--- About this exercise ---
Every line from the start of the entries up to and including the one bearing "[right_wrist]" must be printed verbatim, without the pictures.

--- Data records ---
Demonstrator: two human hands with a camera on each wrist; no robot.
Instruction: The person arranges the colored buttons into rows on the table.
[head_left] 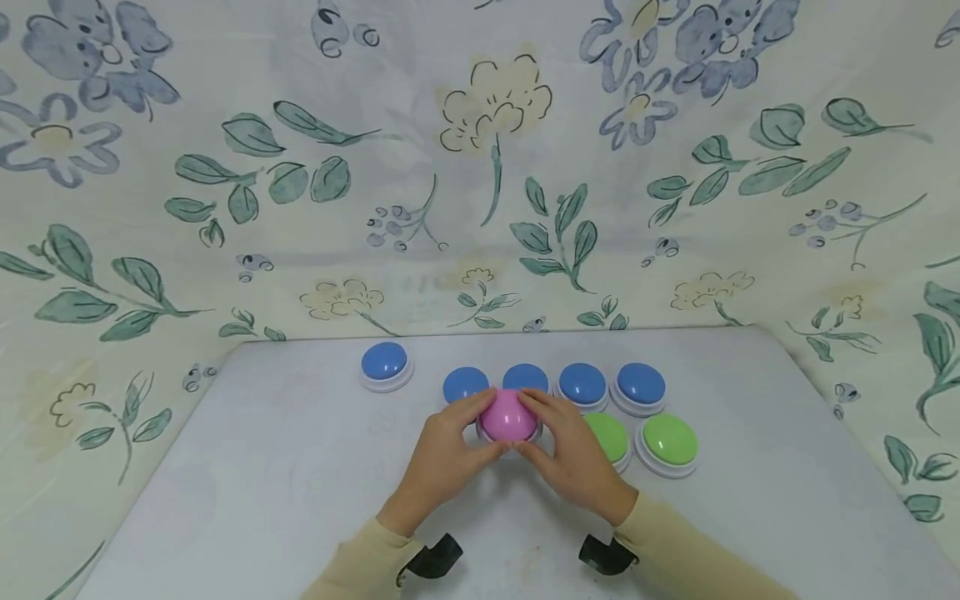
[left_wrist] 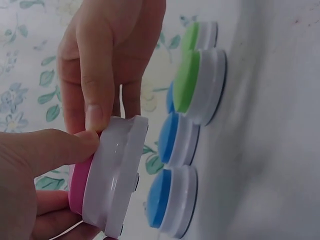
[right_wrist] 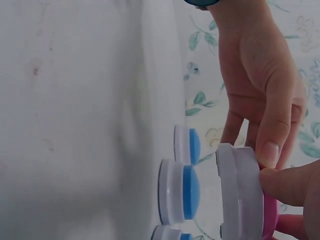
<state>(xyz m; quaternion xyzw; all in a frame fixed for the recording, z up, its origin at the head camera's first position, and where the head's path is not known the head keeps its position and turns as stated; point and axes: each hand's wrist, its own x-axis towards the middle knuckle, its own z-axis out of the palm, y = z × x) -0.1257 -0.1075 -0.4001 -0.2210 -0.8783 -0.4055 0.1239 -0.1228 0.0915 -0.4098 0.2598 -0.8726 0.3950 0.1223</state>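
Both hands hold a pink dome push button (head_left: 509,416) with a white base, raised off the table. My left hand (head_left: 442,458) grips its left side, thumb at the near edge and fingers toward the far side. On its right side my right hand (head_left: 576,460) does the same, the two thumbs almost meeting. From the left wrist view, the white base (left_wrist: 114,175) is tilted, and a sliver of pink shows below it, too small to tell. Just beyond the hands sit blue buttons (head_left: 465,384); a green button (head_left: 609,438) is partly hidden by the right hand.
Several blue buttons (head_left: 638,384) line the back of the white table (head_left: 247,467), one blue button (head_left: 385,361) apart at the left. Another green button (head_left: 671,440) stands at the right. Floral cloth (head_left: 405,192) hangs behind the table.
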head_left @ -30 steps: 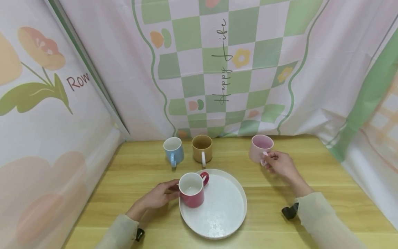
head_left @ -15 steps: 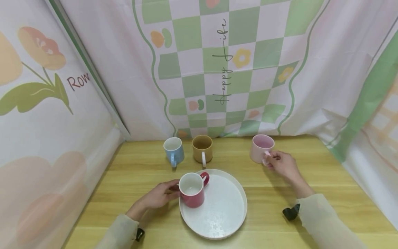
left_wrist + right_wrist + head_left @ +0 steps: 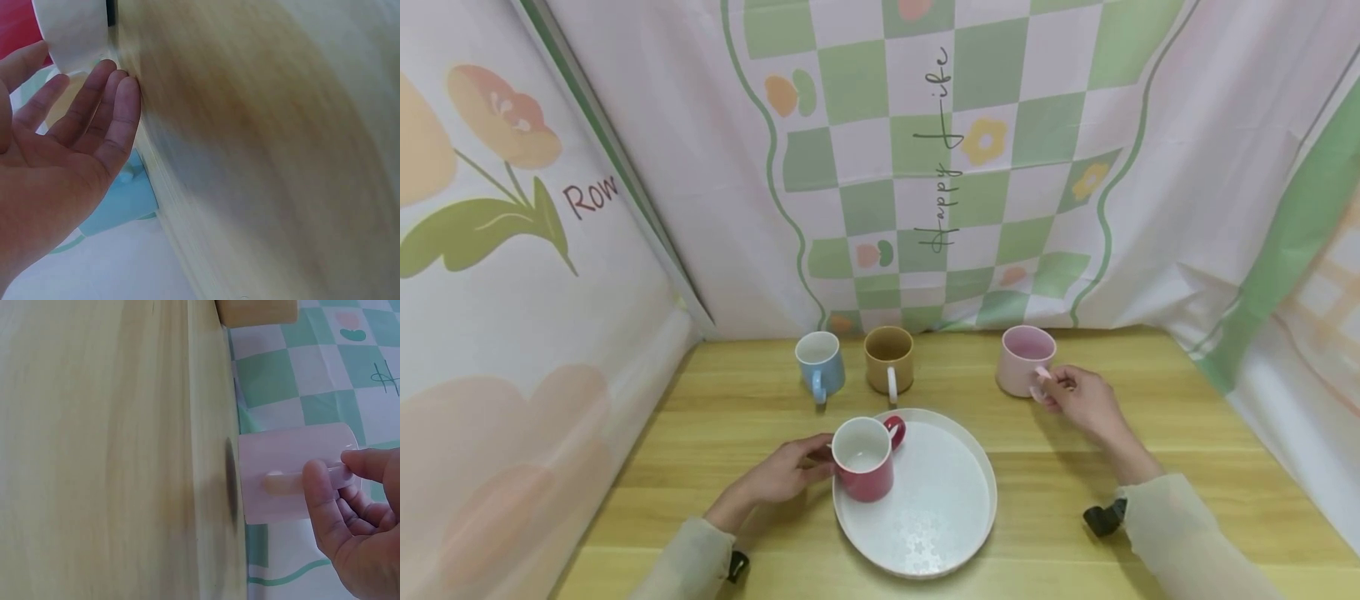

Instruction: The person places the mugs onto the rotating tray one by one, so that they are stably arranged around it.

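Note:
My right hand [image 3: 1081, 398] pinches the handle of a pink mug [image 3: 1018, 371] at the back right. In the right wrist view, thumb and forefinger meet across that handle [image 3: 284, 483], and the mug's base is right at the table surface. A red mug [image 3: 865, 479] with a white inside stands on the left part of a round white tray [image 3: 940, 500], its red handle turned to the back right. Beside it my left hand [image 3: 782, 471] has its fingertips right at the mug and the tray rim; the left wrist view shows relaxed, bent fingers [image 3: 122, 119] with an uncovered palm.
Behind the tray stand a light blue mug [image 3: 822, 367] and a mustard-brown mug [image 3: 880, 371] with a white handle. Patterned cloth [image 3: 910, 208] hangs along the back edge of the wooden table [image 3: 737, 433], and more cloth closes off both sides.
The pink mug first shifts slightly right, then left and a little nearer, with my right hand still on its handle. My left hand, the red mug and the tray stay in place.

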`<action>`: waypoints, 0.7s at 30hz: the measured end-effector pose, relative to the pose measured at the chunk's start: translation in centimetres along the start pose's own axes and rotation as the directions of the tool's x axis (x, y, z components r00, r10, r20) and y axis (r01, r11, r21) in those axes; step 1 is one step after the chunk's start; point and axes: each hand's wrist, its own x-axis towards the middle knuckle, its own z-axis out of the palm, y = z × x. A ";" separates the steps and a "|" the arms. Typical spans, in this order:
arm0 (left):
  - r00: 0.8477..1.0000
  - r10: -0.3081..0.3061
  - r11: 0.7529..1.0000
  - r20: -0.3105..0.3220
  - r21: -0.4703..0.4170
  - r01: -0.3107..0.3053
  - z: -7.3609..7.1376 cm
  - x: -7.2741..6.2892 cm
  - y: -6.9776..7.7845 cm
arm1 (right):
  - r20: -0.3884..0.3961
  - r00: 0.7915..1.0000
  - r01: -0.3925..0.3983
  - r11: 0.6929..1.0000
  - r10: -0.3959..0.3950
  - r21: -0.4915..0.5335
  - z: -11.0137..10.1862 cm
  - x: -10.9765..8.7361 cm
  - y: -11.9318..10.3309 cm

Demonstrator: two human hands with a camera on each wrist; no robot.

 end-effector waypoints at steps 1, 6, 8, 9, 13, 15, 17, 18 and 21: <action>1.000 0.001 1.000 0.000 -0.001 -0.001 0.0 0.0 0.0 | 0.006 1.000 -0.002 1.000 0.002 0.007 0.0 -0.1 -0.2; 1.000 0.007 1.000 -0.002 -0.004 -0.007 0.0 0.0 0.0 | 0.019 1.000 -0.002 1.000 0.002 0.028 0.0 -0.5 -0.9; 1.000 0.008 1.000 -0.002 -0.003 -0.008 0.0 0.0 -0.1 | 0.026 1.000 0.004 0.999 -0.005 0.042 0.0 -0.6 -1.1; 1.000 0.008 1.000 -0.002 -0.003 -0.008 0.0 0.0 -0.1 | 0.031 0.999 0.007 0.998 -0.009 0.055 0.0 -0.6 -1.3; 1.000 0.008 1.000 -0.002 -0.005 -0.008 0.0 0.0 0.0 | 0.065 0.998 0.013 0.992 -0.021 0.122 -0.1 -1.0 -1.9; 1.000 0.006 1.000 -0.003 -0.006 -0.006 0.0 0.0 0.0 | 0.081 0.996 0.013 0.989 -0.025 0.147 -0.1 -1.2 -2.2; 1.000 0.006 1.000 -0.002 -0.007 -0.006 0.0 -0.1 0.1 | 0.098 0.995 0.011 0.987 -0.027 0.160 -0.1 -1.5 -2.5; 1.000 0.006 1.000 -0.002 -0.006 -0.006 0.0 -0.1 0.1 | 0.103 0.994 0.013 0.988 -0.029 0.157 -0.1 -1.6 -2.7; 1.000 0.006 1.000 0.000 -0.005 -0.006 0.0 -0.1 0.2 | 0.115 0.992 0.025 0.989 -0.043 0.149 0.0 -1.9 -3.2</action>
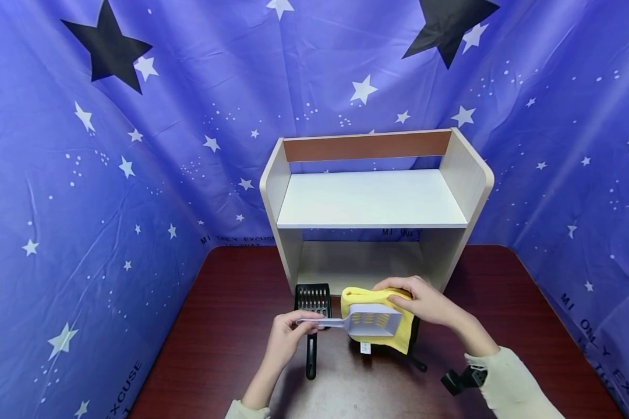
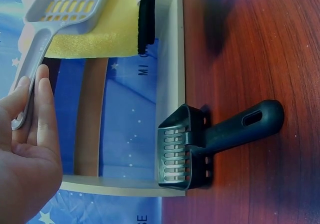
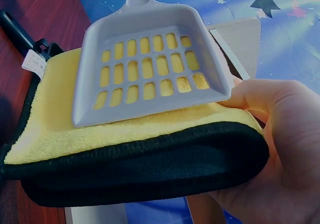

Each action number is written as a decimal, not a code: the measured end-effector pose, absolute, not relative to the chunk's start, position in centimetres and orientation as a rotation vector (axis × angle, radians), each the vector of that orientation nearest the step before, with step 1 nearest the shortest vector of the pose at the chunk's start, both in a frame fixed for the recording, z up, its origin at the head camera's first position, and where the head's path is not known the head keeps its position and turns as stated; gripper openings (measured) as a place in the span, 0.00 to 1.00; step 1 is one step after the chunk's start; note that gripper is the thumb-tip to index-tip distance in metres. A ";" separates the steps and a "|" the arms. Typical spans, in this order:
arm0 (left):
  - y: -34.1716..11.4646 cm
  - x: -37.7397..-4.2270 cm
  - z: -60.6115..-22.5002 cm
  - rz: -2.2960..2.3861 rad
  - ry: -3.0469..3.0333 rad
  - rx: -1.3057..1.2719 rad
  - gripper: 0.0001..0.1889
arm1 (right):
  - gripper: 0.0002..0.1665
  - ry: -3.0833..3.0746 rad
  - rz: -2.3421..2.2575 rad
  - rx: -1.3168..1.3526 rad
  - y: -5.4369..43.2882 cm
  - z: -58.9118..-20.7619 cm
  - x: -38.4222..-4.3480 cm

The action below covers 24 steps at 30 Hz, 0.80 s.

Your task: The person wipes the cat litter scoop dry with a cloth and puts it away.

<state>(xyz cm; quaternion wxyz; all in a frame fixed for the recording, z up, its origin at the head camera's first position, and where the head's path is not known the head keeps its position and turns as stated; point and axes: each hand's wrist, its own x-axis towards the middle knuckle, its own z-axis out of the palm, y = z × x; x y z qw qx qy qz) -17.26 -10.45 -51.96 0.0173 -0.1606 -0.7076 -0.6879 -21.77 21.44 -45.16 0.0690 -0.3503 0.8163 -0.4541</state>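
Note:
In the head view my left hand [image 1: 285,339] pinches the handle of a grey slotted litter scoop [image 1: 373,330] between thumb and fingers. The scoop's wide end lies against a folded yellow cloth [image 1: 405,334] with black edging and a white tag. My right hand [image 1: 424,301] grips that cloth at its upper right, thumb on the yellow face. From the right wrist, yellow fabric [image 3: 55,97] shows through the slots of the scoop [image 3: 142,22]. A black slotted litter scoop [image 2: 227,135] is near my left hand [image 2: 30,169], its handle [image 1: 311,356] pointing towards me.
A pale two-tier shelf [image 1: 372,201] stands at the back of the dark red-brown table [image 1: 204,349]. Blue curtains [image 1: 199,105] with stars surround the table. A black wrist device [image 1: 463,379] is on my right sleeve.

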 end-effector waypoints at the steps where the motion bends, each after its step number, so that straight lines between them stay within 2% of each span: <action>1: -10.5 -17.2 -52.0 -2.135 -2.199 -0.498 0.10 | 0.13 2.448 -1.367 -1.056 21.4 -45.1 -21.7; 24: -10.8 -17.1 -51.8 -2.081 -2.186 -0.507 0.10 | 0.15 2.390 -1.380 -1.135 22.4 -45.1 -21.5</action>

--- Task result ---
Demonstrator: two human hands with a camera on each wrist; no robot.
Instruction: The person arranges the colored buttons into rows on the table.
[head_left] 
[left_wrist] 
[right_wrist] 

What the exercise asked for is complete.